Break Stuff by the Vijay Iyer Trio continues to attract acclaim by leading UK and US media

Pianist Vijay Iyer’s 11-year-old trio is a highly manoeuvrable vehicle for his African, Indian and maths-inspired rhythmic ideas, now at a dizzying pinnacle of contemporary jazz multitasking. […] This is cutting-edge music, but always accessible.
John Fordham, The Guardian

The fifth and best record of Mr. Iyer’s trio […] The band’s refractive language makes sense of whatever material it plays. You don’t hear the record and seize on its sense of rupture or argument. Instead, it sounds whole.
Ben Ratliff, The New York Times

While there's no doubt that much of this group's development has been the consequence of time spent together honing its unique complexion, beyond ‘Break Stuff's’ more pristine sonics there's little doubt, when compared to its ACT recordings, that this recording has benefited significantly from the "fourth" member of Iyer's trio: label head and producer Manfred Eicher. If the three recordings Iyer has prolifically released in just eleven months are any indication, the pianist's move to ECM—already yielding significant results—has only begun to deliver on even greater promises to come.
John Kelman, All About Jazz

Iyer, bassist Stephan Crump, and drummer Marcus Gilmore have fully incorporated electronica and hip-hop into a jazz vocabulary.
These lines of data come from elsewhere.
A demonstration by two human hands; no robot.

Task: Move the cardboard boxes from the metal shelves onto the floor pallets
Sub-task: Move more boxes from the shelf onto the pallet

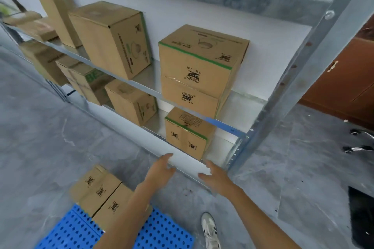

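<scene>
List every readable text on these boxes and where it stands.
"BE", green, rest hidden: leaning lower-shelf box.
"N" logo: rightmost lower-shelf box; boxes on the pallet.
Chinese print on stacked boxes: too blurred to read.
Small print elsewhere: unreadable.

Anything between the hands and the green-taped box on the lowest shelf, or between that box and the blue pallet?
Nothing visible. The left hand and right hand hover open at the shelf edge, right before the green-taped box. The floor to the blue pallet is bare; two boxes already sit on its far part.
</scene>
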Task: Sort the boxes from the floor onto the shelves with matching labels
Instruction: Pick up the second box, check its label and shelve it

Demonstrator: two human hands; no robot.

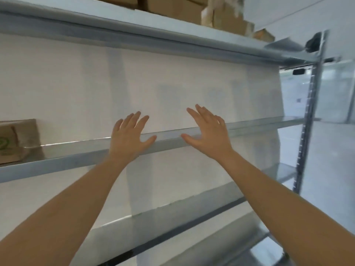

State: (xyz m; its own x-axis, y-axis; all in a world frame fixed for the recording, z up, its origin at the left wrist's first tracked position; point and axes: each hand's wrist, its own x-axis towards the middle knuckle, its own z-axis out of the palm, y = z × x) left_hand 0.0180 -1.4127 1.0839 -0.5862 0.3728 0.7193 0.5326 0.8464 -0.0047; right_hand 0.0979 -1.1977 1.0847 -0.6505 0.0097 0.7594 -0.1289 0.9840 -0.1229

Despite the album’s layered meters, you couldn’t ask for a more swinging ‘Work’, or a more moving solo-piano treatment of ‘Blood Count’.
Jon Garelick, Boston Globe

With ‘Break Stuff’, his third trio album and his first on the ECM label, Vijay Iyer comes into his own as a master pianist, composer, and conceptualizer—one of the truly great jazz musicians of our time.
Fred Kaplan, Stereophile

Within this flowing and well-programmed collection of 12 tunes are 1) a tribute to Detroit techno producer Robert Hood, 2) a similar nod to major influence Thelonious Monk and 3) a solo take of Billy Strayhorn’s final written composition ‘Blood Count.’ Within the tradition, but equally outside it, Iyer’s music knows no bounds—and it sounds thoroughly delightful here.